Tumblr Creative Director Peter Vidani

Cesar Torres

New York City noise blares right outside Tumblr’s office in the Flat Iron District in Manhattan. Once inside, the headquarters hum with a quiet intensity. I am surrounded by four dogs that employees have brought to the workspace today. Apparently, there are even more dogs lurking somewhere behind the perpendicular rows of desks. What makes the whole thing even spookier is that these dogs don’t bark or growl. It’s like someone’s told them that there are developers and designers at work, and somehow they’ve taken the cue.

I’m here to see Tumblr’s Creative Director Peter Vidani who is going to pull the curtain back on the design process and user experience at Tumblr. And when I say design process, I don’t just mean color schemes or typefaces. I am here to see the process of interaction design: how the team at Tumblr comes up with ideas for the user interface on its website and its mobile apps. I want to find out how those ideas are shaped into a final product by their engineering team.

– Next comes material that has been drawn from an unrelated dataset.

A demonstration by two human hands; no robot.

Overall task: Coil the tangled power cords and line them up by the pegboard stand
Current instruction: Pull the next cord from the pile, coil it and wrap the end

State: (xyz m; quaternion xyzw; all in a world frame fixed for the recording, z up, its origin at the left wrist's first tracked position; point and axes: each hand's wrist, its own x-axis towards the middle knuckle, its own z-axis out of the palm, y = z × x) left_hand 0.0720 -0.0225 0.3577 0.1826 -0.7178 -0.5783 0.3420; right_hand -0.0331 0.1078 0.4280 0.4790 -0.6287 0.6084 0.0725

Back in May, Yahoo announced it was acquiring Tumblr for $1.1 billion. Yahoo indicated that Tumblr would continue to operate independently, though we will probably see a lot of content crossover between the millions of blog posts hosted by Tumblr and Yahoo’s search engine technology. It’s a little known fact that Yahoo has provided some useful tools for UX professionals and developers over the years through their Design Pattern Library, which shares some of Yahoo’s most successful and time-tested UI touches and interactions with Web developers. It’s probably too early to tell if Tumblr’s UI elements will filter back into these libraries. In the meantime, I talked to Vidani about how Tumblr UI features come to life.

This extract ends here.